“Increased funding to ensure the survival of the states 970 threatened species is always welcome,” NSW National Parks Association CEO Kevin Evans said.
“The NSW Government’s Save Our Species model is starting to provide a holistic framework for species recovery planning and will hopefully improve conservation outcomes.
“It must be pointed out, however, that the biggest cause of species decline continues to be habitat loss.
“It has been 13 years since the NSW Government introduced the Native Vegetation Act, with the support of the NSW Farmers Association.
“The Act has achieved its core purpose of reducing broad scale clearing and protecting native vegetation of high conservation value, and has led to substantial reductions in native wildlife deaths from land clearing.
“We fear the government may use today’s announcement as a smokescreen to slip through plans to repeal the Native Vegetation Act in the closing days before the state election.
“Scrapping the Native Vegetation Act would undermine the benefits of the Coalition’s promised $100 million investment in threatened species recovery.

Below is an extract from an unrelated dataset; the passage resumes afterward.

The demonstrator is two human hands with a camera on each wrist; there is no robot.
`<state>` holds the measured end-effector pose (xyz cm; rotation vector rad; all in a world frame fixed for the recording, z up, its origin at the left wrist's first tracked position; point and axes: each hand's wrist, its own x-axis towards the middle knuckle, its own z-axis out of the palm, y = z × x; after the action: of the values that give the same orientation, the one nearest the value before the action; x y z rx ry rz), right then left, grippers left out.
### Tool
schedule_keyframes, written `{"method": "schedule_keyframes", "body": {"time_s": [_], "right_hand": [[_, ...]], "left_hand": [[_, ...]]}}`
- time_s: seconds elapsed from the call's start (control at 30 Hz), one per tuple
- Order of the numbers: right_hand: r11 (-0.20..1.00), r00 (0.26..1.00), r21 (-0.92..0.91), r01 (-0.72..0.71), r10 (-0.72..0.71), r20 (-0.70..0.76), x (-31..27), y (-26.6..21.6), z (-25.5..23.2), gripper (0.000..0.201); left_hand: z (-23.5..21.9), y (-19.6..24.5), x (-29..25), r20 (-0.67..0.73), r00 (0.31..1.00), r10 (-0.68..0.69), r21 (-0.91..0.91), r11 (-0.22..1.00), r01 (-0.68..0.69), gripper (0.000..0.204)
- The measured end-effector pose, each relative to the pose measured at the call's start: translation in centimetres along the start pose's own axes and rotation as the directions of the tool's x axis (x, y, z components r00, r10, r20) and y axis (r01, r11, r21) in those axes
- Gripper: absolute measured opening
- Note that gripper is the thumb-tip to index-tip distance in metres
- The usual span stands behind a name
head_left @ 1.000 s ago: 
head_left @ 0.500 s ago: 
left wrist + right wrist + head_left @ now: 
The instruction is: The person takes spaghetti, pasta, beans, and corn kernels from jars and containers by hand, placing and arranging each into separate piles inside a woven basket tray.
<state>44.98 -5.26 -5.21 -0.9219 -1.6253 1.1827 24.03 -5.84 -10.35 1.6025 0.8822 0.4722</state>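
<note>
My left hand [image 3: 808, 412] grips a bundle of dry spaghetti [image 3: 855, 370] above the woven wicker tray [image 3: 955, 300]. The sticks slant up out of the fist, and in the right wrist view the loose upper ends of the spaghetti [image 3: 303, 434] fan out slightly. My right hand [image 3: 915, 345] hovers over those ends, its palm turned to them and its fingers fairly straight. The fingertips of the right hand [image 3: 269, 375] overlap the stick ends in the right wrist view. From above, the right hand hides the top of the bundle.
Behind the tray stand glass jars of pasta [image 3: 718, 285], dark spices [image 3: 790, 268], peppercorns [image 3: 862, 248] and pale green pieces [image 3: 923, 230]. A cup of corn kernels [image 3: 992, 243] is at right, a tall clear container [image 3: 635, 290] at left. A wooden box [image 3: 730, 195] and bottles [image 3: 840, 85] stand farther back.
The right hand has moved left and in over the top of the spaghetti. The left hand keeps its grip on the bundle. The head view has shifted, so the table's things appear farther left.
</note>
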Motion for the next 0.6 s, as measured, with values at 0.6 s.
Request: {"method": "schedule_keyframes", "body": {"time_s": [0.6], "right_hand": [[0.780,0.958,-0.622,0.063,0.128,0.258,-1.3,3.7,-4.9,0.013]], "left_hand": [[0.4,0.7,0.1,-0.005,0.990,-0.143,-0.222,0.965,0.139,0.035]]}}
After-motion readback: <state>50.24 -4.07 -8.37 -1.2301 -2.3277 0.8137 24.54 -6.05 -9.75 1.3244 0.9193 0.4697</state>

“In Queensland, where native vegetation clearing rules were significantly weakened in 2014, 275,000 hectares were cleared from Queensland in the last financial year, which was a tripling of land clearing rates since 20101.
“This should send alarm bells ringing to what we can expect in NSW if the Native Vegetation Act is repealed. “There are other issues to consider, too. For yellow-bellied gliders and other species dependent on large tree hollows, it doesn’t matter how much money is spent if hollows continue to vanish from the landscape as a result of land clearing.
“The government’s proposal for addressing these underlying threats is just as important as allocating funds.
“Protected areas are the most effective tool we have for conserving species and ecosystems, and on this score the government’s record is poor.
“What will the government do when a recovery plan for a threatened species identifies preservation of habitat as a key action? “Will habitat be preserved in a protected area, or will we continue as normal and treat this as an optional extra?”
NSW Nature Conservation Council CEO Kate Smolski said: “We always welcome critical investment to prevent extinctions, but the Coalition must ensure it takes a holistic approach to protect threatened species and their habitat. “If nothing changes, the list of animal and plant species facing extinction in NSW is on track to reach 1000 by 2020. “Even a species as iconic and beloved as the koala is at great risk of extinction in parts of the state if urgent action is not taken to reduce threats to its survival.”
 The Conversation. Land clearing in Queensland triples after policy ping pong, http://theconversation.com/land-clearing-in-queensland-triples-after-policy-ping-pong-38279
 Coetzee, B. W. T., Gaston, K. J. & Chown, S. L. Local Scale Comparisons of Biodiversity as a Test for Global Protected Area Ecological Performance: A Meta-Analysis. PLoS ONE 9, e105824, doi:10.1371/journal.pone.0105824 (2014).